### Your instructions
Could you restate the whole listing word for word?
━━━ Material provided ━━━
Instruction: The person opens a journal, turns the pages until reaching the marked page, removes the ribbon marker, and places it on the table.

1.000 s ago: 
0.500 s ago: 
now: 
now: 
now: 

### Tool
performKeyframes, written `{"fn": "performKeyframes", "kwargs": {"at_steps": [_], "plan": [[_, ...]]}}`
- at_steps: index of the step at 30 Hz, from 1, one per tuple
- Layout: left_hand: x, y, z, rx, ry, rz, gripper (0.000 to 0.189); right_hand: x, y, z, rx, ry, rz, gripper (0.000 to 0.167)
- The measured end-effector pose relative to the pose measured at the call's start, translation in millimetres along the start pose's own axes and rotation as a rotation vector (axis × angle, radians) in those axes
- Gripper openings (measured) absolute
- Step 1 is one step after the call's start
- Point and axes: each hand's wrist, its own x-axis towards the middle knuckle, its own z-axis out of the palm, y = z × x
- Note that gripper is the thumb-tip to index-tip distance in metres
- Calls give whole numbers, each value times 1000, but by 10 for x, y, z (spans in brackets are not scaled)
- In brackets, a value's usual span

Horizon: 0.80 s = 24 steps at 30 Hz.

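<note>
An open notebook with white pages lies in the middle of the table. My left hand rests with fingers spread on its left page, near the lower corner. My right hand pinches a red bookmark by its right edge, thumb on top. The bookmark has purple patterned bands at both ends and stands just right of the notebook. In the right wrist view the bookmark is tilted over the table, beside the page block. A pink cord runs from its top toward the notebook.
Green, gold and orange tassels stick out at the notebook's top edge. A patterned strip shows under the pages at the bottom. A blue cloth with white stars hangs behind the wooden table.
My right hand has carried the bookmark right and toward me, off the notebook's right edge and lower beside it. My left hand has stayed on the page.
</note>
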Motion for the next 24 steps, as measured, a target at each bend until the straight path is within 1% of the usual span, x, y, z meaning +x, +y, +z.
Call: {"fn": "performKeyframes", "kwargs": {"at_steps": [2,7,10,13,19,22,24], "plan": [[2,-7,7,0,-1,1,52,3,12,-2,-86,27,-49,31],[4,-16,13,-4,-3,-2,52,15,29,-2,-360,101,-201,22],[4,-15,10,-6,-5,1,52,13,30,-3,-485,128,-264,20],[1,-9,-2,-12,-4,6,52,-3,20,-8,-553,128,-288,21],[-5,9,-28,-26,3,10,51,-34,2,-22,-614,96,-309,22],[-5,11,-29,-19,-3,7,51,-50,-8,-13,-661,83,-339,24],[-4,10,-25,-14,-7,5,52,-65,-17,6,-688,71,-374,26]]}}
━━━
### Task solution
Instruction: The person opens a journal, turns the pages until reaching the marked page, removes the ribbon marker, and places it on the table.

1.000 s ago: 
0.500 s ago: 
now: 
now: 
now: 

### Tool
performKeyframes, written `{"fn": "performKeyframes", "kwargs": {"at_steps": [_], "plan": [[_, ...]]}}`
- at_steps: index of the step at 30 Hz, from 1, one per tuple
- Layout: left_hand: x, y, z, rx, ry, rz, gripper (0.000 to 0.189); right_hand: x, y, z, rx, ry, rz, gripper (0.000 to 0.167)
- The measured end-effector pose relative to the pose measured at the call's start, translation in millimetres along the start pose's own axes and rotation as a rotation vector (axis × angle, radians) in those axes
- Gripper openings (measured) absolute
- Step 1 is one step after the call's start
- Point and axes: each hand's wrist, its own x-axis towards the middle knuckle, its own z-axis out of the palm, y = z × x
- Note that gripper is the thumb-tip to index-tip distance in metres
- Calls give whole numbers, each value times 1000, but by 10 for x, y, z (spans in brackets are not scaled)
- In brackets, a value's usual span

Horizon: 0.80 s = 24 steps at 30 Hz.

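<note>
An open notebook with white pages lies in the middle of the table. My left hand rests with fingers spread on its left page, near the lower corner. My right hand pinches a red bookmark by its right edge, thumb on top. The bookmark has purple patterned bands at both ends and stands just right of the notebook. In the right wrist view the bookmark is tilted over the table, beside the page block. A pink cord runs from its top toward the notebook.
Green, gold and orange tassels stick out at the notebook's top edge. A patterned strip shows under the pages at the bottom. A blue cloth with white stars hangs behind the wooden table.
My right hand has carried the bookmark right and toward me, off the notebook's right edge and lower beside it. My left hand has stayed on the page.
</note>
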Motion for the next 24 steps, as measured, a target at each bend until the straight path is within 1% of the usual span, x, y, z meaning +x, +y, +z.
Call: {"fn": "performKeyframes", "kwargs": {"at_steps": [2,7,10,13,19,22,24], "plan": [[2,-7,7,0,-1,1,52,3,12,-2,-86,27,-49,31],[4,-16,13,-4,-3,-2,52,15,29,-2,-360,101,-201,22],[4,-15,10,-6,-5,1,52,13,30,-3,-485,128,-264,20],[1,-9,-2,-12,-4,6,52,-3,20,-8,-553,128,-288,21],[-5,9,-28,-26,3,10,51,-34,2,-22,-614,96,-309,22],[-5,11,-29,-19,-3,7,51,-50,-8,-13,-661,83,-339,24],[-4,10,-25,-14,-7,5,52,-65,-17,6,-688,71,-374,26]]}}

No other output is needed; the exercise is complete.